A veces la gente tiene experiencias asombrosas cuando menos se lo espera. Hace poco una abogada me contó que mientras esperaba en la esquina de una calle a que el semáforo se pusiera en verde, le ocurrió algo extraordinario. De pronto, su cuerpo se expandió volviéndose tan inmenso como el universo. Instintivamente sintió que ella y el universo eran una sola cosa. No dudó en absoluto de que aquello fuera cierto. Descubrió que había estado en un error al creerse separada de todo lo demás.
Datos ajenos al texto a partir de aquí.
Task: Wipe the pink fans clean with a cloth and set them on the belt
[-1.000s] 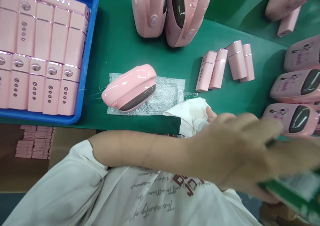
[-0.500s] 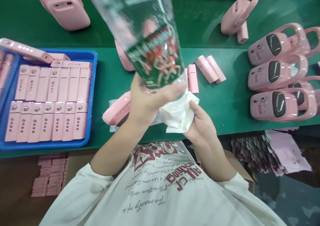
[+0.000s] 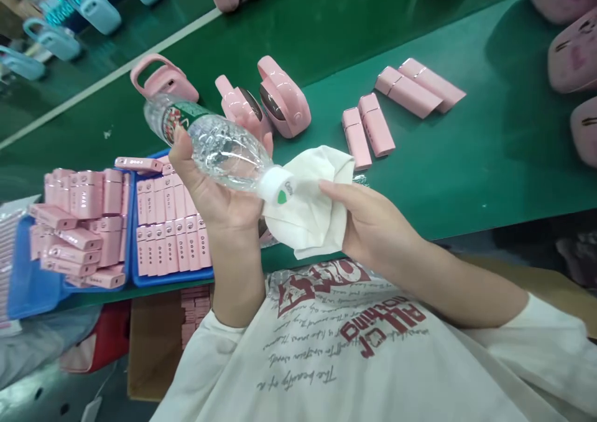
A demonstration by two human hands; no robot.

Huelga decir que la experiencia afectó a sus creencias e hizo que se planteara qué es lo que hacemos con nuestra vida, al dedicar tanto tiempo a intentar proteger la ilusión de nuestro territorio personal. Comprendió cómo esta situación conduce a las guerras y a la violencia que están aumentando por todo el planeta. El problema surgió cuando empezó a  apegarse a  su experiencia, a  desear  experimentarla de nuevo.  La  percepción  ordinaria  ya  no  la  satisfacía:  la  hacía  sentirse  mal  y desconectada. Creyó que si no podía mantener aquel estado alterado, moriría al cabo de poco tiempo.

En los años sesenta conocí a gente que tomaba LSD cada día creyendo que podrían estar colocados constantemente. En lugar de ello, acabaron con los sesos fritos. Conozco a hombres y mujeres que son adictos a enamorarse. Como Don Juan, no  pueden soportar  que  el  fuego  inicial  empiece  a  apagarse  y siempre  buscan establecer una nueva relación.
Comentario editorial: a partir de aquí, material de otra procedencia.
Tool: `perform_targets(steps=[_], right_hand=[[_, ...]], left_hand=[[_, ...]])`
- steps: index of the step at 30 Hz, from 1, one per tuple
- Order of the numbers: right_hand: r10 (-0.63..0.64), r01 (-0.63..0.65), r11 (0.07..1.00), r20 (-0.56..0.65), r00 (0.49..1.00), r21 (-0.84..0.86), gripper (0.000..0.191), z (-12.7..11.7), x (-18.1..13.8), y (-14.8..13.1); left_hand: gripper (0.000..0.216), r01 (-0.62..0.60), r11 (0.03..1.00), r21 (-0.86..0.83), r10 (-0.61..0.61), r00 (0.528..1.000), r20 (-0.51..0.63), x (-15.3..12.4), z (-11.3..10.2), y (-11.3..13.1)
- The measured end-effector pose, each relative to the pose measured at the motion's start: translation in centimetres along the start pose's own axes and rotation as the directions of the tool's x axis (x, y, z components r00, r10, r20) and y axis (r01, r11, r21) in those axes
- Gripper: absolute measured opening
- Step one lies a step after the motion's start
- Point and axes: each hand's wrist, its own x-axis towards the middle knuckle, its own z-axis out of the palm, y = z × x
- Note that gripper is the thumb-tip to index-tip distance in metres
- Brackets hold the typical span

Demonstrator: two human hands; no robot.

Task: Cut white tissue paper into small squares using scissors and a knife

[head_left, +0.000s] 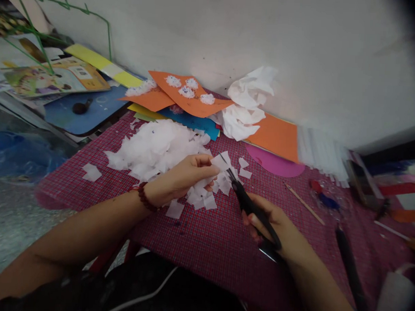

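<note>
My left hand [196,172] pinches a small piece of white paper [222,161] between thumb and fingers. Wrapped round the handles of black scissors [248,202] is my right hand [263,216]. The scissor blades point up and left and meet the paper's right side. Below and around my left hand lie loose white paper squares [202,198]. A large heap of white paper pieces [156,147] spreads just behind it on the checked red tablecloth [198,237].
At the back lie orange sheets [199,103] with white tufts, crumpled white paper [246,107] and a pink sheet [275,162]. A pencil [304,203] and a phone [363,183] are on the right. A blue stool [90,106] with books adjoins the table's left.
</note>
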Motion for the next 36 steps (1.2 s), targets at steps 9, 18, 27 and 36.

Aunque las experiencias más supremas nos muestren la verdad y nos enseñen lo que estamos intentando aprender, en esencia no son importantes si no podemos integrarlas en los altibajos de nuestra vida, si nos apegamos a ellas, se convertirán en un obstáculo. Confiamos en que nuestras experiencias son válidas, pero después hemos de seguir progresando y aprender a congeniar con nuestros vecinos. En tal caso, incluso la percepción interior más asombrosa empezará a impregnar nuestra vida.  Como  dijo  Milarepa, el  yogui  tibetano del  siglo XII, al  oír las supremas experiencias  que  tuvo  su discípulo Gampopa:  «No son buenas  ni  malas.  Sigue meditando». El problema no yace en los estados especiales en sí mismos, sino en su cualidad adictiva. Ya que es inevitable que aquello que sube ha de volver a bajar, cuando tomamos refugio en el señor de la mente estamos destinados a sufrir una decepción.

Cada uno de nosotros usa una variedad de tácticas habituales para evitar sentir la vida tal como es. Éste es, en pocas palabras, el mensaje de los tres señores del materialismo. Esta sencilla enseñanza constituye, por lo visto, la autobiografía de cualquiera. Cuando usamos estas estrategias, gozamos menos de la ternura y las maravillas que nos ofrecen los momentos más anodinos. Conectar con la bodichita es de lo más cotidiano.

Cuando  no  huimos  de  la  incertidumbre  de  la  vida  cotidiana,  entramos  en contacto con la bodichita. Es una fuerza natural que desea aflorar. En realidad, es incontenible. Una vez dejamos de bloquearla con las estrategias de nuestro ego, la refrescante agua de la bodichita empieza sin duda a fluir. Podemos hacer que mane más despacio o podemos contenerla; sin embargo, a la menor fisura, la bodichita acabará siempre apareciendo, como esas hierbas y flores que brotan en la acera en cuanto hay una grieta.